§ **Try it**:
An exact reproduction of the data below is expected, free of images.

Data extract section start

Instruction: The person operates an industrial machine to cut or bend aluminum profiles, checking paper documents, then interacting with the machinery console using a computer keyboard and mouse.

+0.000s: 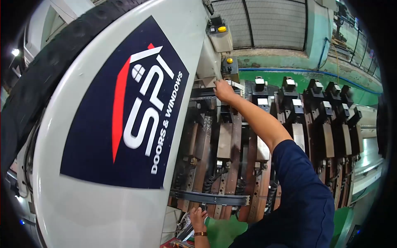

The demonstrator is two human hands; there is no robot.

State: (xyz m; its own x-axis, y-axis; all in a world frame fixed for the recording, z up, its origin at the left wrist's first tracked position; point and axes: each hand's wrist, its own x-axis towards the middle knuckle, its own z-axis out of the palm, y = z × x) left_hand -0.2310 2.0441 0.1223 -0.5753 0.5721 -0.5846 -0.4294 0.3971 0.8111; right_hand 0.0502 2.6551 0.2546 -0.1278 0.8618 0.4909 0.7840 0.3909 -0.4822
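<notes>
The right hand (pixel 225 91) is bent over the lettered bar (pixel 202 95), which reaches leftward from its fingers; the underside of the grip is hidden, so I cannot tell whether it is clenched on the bar or merely resting. The left hand (pixel 198 218) has its fingers loosely bent just below the dark profile (pixel 213 198); whether it touches that profile is unclear. These 2 lengths lie across the metal bed (pixel 225 142) between and beside the hands.

Pale shavings (pixel 208 120) gather below the right hand; grit of that kind under either length could scratch it or keep it from seating flat. The clamp blocks (pixel 289 84) right of the right hand pose a likely pinch risk, should any close while fingers are among them. The profile, near the bed's edge above the left hand, might slip or skew if nudged unevenly. The wristband (pixel 200 234) could snag.
</notes>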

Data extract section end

§ **Result of the exercise**:
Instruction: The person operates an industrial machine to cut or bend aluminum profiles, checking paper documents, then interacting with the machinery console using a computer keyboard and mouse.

+0.000s: 

The demonstrator is two human hands; there is no robot.

State: (xyz m; its own x-axis, y-axis; all in a world frame fixed for the recording, z up, its origin at the left wrist's first tracked position; point and axes: each hand's wrist, its own x-axis towards the middle knuckle, its own z-axis out of the palm, y = z × x) left_hand -0.2310 2.0441 0.1223 -0.5753 0.5721 -0.5846 -0.4294 0.3971 0.8111; right_hand 0.0502 2.6551 0.2546 -0.1278 0.8618 0.4909 0.7840 0.3909 -0.4822
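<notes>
The right hand (pixel 225 91) is bent over the lettered bar (pixel 202 95), which reaches leftward from its fingers; the underside of the grip is hidden, so I cannot tell whether it is clenched on the bar or merely resting. The left hand (pixel 198 218) has its fingers loosely bent just below the dark profile (pixel 213 198); whether it touches that profile is unclear. These 2 lengths lie across the metal bed (pixel 225 142) between and beside the hands.

Pale shavings (pixel 208 120) gather below the right hand; grit of that kind under either length could scratch it or keep it from seating flat. The clamp blocks (pixel 289 84) right of the right hand pose a likely pinch risk, should any close while fingers are among them. The profile, near the bed's edge above the left hand, might slip or skew if nudged unevenly. The wristband (pixel 200 234) could snag.
</notes>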

Nothing else is required for this exercise.